Она хотела лечь, хотела закрыть глаза и не открывать их никогда, раствориться в темноте, стать никем, исчезнуть, но тело не слушалось — оно просто сидело, сложившись пополам, и мелко-мелко тряслось, как осиновый лист на ветру. Она даже не поняла сразу, что плачет, — просто лицо стало мокрым, вот и всё, губы задрожали, нос заложило, дышать стало тяжело, будто кто-то сжал горло невидимой рукой. Но звука не было.
Она разучилась плакать вслух ещё в детстве, наверное, когда умер отец — тогда она не проронила ни слезинки, потому что рядом был Адиль, который смотрел на неё своими уставшими, повзрослевшими не по годам глазами, и она не хотела делать ему больнее своей слабостью. Потом умерла мама — и снова ни звука, только сухие глаза и сжатые до хруста челюсти. А она просто не умела плакать — слёзы копились внутри годами, превращались в какую-то кислую, едкую жидкость, которая разъедала её изнутри, но наружу не выходила, застревала где-то в солнечном сплетении и отзывалась тянущей, ноющей болью, когда она оставалась одна.
Сейчас выходили. Сейчас она не могла их остановить, потому что плотина, которую она строила двадцать пять лет, наконец рухнула под напором того, что случилось сегодня утром.
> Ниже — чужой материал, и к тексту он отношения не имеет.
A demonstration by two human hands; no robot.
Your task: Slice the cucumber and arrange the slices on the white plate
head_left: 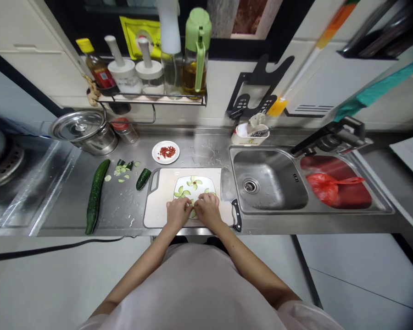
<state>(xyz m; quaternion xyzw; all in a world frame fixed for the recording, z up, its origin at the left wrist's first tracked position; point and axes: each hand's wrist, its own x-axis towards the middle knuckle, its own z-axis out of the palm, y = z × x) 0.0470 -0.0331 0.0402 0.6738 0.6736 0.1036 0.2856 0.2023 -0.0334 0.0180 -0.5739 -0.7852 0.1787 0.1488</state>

Это утро началось обычно — она выехала к Исо с утра, потому что нужно было купить свадебное платье, а потом ехать домой, готовиться к этой дурацкой, фальшивой свадьбе, которая должна была спасти ей жизнь. Дорога была пустой — только горы по обеим сторонам, только небо над головой, только редкие деревья, которые тянули свои ветви к солнцу. В её мыслях оставалось только одно: она снова и снова расстраивала брата. Вся его улыбка держалась лишь на её желании — лишь бы ей было хорошо.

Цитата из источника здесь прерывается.